**Problem details**
Search the data below for lines that include the word "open" and state how many there are, nothing else.

**Collected data**
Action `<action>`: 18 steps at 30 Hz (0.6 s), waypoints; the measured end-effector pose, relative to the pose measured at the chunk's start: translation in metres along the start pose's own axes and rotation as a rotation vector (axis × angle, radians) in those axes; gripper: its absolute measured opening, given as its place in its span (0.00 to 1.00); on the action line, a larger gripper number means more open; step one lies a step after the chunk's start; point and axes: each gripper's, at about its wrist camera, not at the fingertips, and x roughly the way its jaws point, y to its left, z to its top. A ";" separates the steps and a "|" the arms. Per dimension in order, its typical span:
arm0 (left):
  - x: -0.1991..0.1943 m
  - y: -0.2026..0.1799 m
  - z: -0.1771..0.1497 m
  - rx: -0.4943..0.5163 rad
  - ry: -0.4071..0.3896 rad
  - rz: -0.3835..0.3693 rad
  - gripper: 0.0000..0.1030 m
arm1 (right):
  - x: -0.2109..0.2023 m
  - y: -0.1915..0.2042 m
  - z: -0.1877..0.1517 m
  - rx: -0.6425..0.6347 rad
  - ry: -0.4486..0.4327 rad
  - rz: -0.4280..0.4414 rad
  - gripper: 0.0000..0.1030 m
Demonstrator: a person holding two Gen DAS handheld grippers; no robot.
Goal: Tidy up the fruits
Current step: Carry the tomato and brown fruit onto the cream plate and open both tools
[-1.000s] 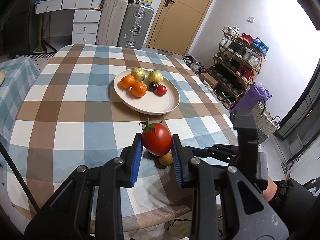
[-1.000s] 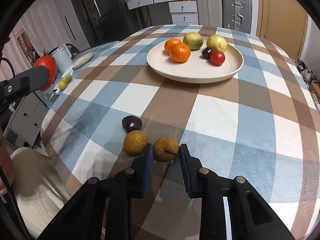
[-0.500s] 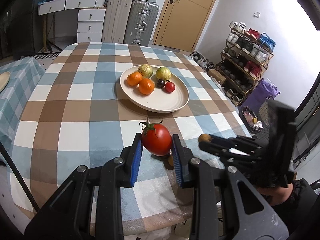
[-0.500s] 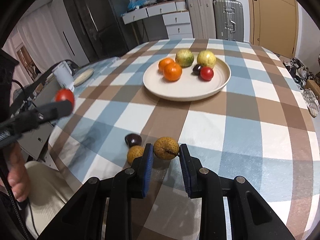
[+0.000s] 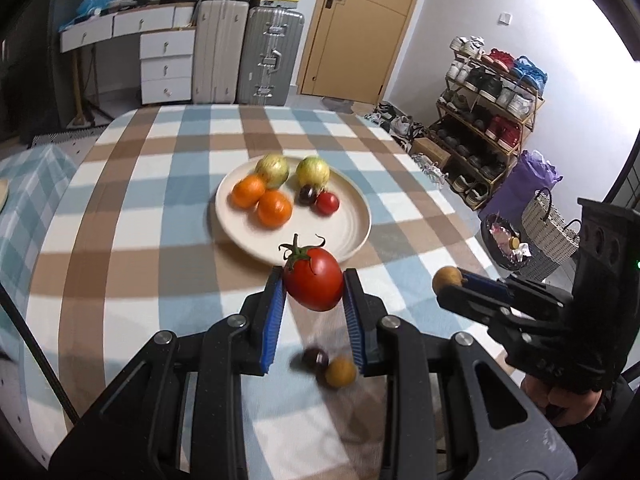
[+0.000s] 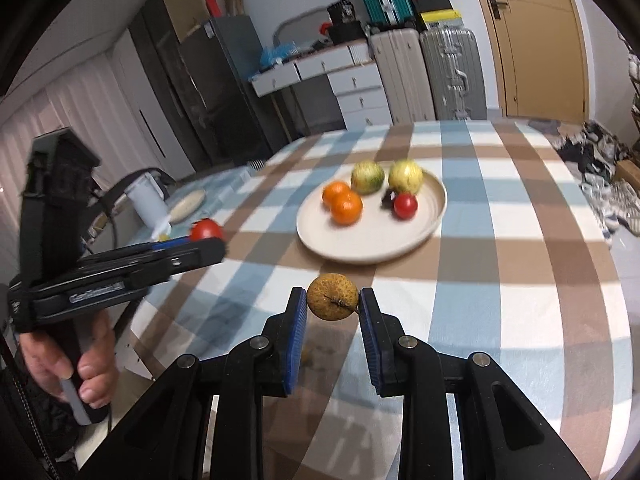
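The left tongs (image 5: 313,288) pinch a red tomato (image 5: 314,283) and the right tongs (image 6: 333,299) clamp a brown fruit (image 6: 333,297), both held above the tabletop (image 5: 120,264) short of the plate (image 5: 352,236). Released carelessly, either round fruit could roll off the plate or knock the fruit already there.

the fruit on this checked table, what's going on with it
A person holds a gripper in each hand. The left gripper is shut on a large red stemmed tomato, and the right gripper is shut on a small brown round fruit, both lifted above the checked tablecloth. The cream plate beyond already holds six fruits. A dark plum and another brown fruit lie on the cloth.
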 end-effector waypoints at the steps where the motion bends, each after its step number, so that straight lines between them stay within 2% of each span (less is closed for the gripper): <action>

**Answer for this exercise**
2